Paper 1 likely has higher scientific impact due to broader novelty and cross-domain relevance: it introduces OPT-BENCH, a general framework and benchmark for quality-aware RLVR on NP-hard optimization with continuous (non-binary) rewards, plus scalable instance generation and optimal baselines across many tasks. This addresses a timely gap (optimality vs correctness) and shows transfer gains beyond optimization, suggesting wider implications for LLM reasoning and RL scaling laws. Paper 2 is strong and practical for program repair, but its scope is narrower and more application-specific.
Paper 1 offers a concrete, scalable benchmark/training framework (OPT-BENCH) for quality-aware RL on NP-hard optimization with clear metrics, baselines, and strong empirical results plus transfer effects, making it methodologically rigorous and broadly useful across reasoning, RL, and optimization communities. Its focus on moving beyond binary correctness to optimality is timely and likely to drive follow-on work and standardized evaluation. Paper 2 raises important safety/design considerations, but appears more conceptual/derivative from prior findings with less evidence and narrower immediate methodological contribution, reducing near-term scientific impact.
Paper 1 introduces a novel benchmark and training framework (OPT-BENCH) addressing a significant gap in LLM evaluation—optimality beyond correctness for NP-hard problems. It demonstrates strong empirical results, shows transfer learning benefits across diverse tasks, and provides actionable insights about quality-aware rewards and task diversity for RLVR scaling. The breadth of impact spans optimization, reasoning, and LLM training methodology. Paper 2, while interesting, presents a narrower proof-of-concept for adaptive prompt engineering in task planning explanations, with more limited applicability and less rigorous large-scale evaluation.
Paper 2 likely has higher impact due to timeliness and broad relevance to LLM post-training, introducing a new benchmark (OPT-BENCH) and quality-aware RLVR for NP-hard optimization—an important, under-evaluated capability with clear real-world applications. It provides scalable infrastructure, quantitative gains over strong baselines, and demonstrated transfer to multiple domains, suggesting wide cross-field influence. Paper 1 is methodologically solid and novel within ASP/SMT integration, but its impact is more specialized to logic programming and formal methods communities, with narrower immediate adoption.

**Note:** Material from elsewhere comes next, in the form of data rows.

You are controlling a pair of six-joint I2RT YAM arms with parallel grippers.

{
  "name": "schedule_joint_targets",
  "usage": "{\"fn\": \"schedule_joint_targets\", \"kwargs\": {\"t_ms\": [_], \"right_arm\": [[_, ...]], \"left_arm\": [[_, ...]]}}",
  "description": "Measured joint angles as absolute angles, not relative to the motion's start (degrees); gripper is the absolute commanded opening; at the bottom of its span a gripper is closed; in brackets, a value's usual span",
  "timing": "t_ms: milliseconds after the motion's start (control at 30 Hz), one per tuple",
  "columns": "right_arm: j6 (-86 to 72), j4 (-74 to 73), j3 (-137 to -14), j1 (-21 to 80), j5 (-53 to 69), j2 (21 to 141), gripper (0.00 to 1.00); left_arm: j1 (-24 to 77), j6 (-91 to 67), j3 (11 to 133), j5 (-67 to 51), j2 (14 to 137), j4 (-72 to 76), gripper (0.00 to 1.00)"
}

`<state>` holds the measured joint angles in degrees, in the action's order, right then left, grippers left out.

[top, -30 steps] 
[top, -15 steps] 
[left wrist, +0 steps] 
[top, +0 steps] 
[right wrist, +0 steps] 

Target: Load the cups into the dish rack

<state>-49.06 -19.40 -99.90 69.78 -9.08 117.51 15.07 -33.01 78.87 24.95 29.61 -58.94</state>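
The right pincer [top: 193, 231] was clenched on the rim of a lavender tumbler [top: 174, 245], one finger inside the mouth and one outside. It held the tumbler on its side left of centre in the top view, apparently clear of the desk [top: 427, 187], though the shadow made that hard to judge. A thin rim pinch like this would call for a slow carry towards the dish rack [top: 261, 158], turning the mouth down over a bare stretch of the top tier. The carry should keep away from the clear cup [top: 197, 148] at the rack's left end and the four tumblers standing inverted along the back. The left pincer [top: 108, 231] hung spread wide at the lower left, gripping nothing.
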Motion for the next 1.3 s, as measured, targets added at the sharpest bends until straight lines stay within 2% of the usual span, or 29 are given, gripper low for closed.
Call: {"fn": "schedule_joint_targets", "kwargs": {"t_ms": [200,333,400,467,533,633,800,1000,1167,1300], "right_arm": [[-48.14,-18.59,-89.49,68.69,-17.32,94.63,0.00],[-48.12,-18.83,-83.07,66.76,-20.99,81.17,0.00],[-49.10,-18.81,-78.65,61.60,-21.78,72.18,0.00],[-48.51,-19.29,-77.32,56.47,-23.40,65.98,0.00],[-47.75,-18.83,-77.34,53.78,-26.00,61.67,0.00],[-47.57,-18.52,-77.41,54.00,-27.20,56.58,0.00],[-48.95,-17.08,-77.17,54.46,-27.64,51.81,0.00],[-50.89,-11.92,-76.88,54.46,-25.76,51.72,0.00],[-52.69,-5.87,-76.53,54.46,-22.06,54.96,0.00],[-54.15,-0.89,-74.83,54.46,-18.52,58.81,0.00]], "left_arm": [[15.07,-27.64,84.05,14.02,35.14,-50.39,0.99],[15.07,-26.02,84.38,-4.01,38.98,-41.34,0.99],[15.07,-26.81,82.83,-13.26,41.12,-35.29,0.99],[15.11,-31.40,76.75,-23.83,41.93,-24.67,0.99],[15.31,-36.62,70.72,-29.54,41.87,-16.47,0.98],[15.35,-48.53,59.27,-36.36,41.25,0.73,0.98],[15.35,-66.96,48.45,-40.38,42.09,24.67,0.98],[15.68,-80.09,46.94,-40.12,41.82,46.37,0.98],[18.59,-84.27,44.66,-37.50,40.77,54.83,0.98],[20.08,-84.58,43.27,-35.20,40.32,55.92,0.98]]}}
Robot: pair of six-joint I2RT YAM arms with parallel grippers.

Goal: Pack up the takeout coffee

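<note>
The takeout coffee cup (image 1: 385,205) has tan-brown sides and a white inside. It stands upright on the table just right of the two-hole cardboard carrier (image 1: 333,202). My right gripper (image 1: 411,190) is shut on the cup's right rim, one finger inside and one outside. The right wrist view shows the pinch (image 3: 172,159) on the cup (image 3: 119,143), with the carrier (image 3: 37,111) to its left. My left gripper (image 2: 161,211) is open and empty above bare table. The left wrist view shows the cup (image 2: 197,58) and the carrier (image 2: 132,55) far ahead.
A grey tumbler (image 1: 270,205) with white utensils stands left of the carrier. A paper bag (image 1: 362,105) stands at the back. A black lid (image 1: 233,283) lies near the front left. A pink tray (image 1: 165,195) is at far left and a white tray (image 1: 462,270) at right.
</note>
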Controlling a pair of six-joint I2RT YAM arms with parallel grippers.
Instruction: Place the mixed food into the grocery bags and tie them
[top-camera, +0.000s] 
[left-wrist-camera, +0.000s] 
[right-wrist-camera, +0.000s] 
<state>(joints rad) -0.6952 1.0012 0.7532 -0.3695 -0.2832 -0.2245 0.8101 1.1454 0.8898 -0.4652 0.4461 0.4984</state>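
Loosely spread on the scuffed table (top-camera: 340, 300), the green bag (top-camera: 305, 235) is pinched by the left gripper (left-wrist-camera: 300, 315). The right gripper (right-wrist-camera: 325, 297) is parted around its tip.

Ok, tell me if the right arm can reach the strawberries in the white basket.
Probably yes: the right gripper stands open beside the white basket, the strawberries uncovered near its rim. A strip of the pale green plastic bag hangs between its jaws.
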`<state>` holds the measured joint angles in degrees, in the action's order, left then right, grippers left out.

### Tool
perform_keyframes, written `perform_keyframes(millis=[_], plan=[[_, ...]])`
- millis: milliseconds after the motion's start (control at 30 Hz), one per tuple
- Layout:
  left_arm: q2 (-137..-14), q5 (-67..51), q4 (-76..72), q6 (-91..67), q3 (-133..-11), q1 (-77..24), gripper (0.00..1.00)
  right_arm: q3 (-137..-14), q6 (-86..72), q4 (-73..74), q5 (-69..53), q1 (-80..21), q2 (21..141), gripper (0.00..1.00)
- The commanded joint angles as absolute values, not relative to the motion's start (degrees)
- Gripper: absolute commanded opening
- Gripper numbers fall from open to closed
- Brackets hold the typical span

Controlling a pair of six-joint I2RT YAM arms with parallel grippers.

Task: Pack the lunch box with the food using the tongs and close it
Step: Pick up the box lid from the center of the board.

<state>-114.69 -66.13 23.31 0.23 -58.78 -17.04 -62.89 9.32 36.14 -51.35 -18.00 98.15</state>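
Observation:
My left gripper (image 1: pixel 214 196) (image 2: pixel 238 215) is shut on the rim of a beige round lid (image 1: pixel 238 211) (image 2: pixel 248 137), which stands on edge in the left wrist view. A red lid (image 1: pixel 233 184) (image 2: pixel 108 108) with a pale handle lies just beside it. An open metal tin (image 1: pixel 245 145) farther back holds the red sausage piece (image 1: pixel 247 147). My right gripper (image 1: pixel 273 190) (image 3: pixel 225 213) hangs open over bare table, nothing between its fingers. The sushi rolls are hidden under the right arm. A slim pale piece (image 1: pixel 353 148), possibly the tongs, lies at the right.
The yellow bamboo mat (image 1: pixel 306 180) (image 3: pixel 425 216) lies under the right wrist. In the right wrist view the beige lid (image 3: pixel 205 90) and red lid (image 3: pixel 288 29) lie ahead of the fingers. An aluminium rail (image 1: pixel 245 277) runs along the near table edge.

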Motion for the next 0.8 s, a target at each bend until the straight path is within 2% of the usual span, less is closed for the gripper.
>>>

Paper 1 introduces a novel and comprehensive framework (OPT-BENCH) for training and evaluating LLMs on NP-hard optimization problems using quality-aware reinforcement learning. It addresses a significant gap in current LLM evaluation (optimality vs. mere correctness), demonstrates strong empirical results surpassing GPT-4o, shows transfer learning benefits across diverse tasks, and provides actionable insights on RLVR scaling. Paper 2 makes a valid but relatively narrow observation about clock skew affecting observability in distributed systems—an important engineering concern but with limited novelty and narrower scientific impact compared to Paper 1's contributions to LLM reasoning and optimization.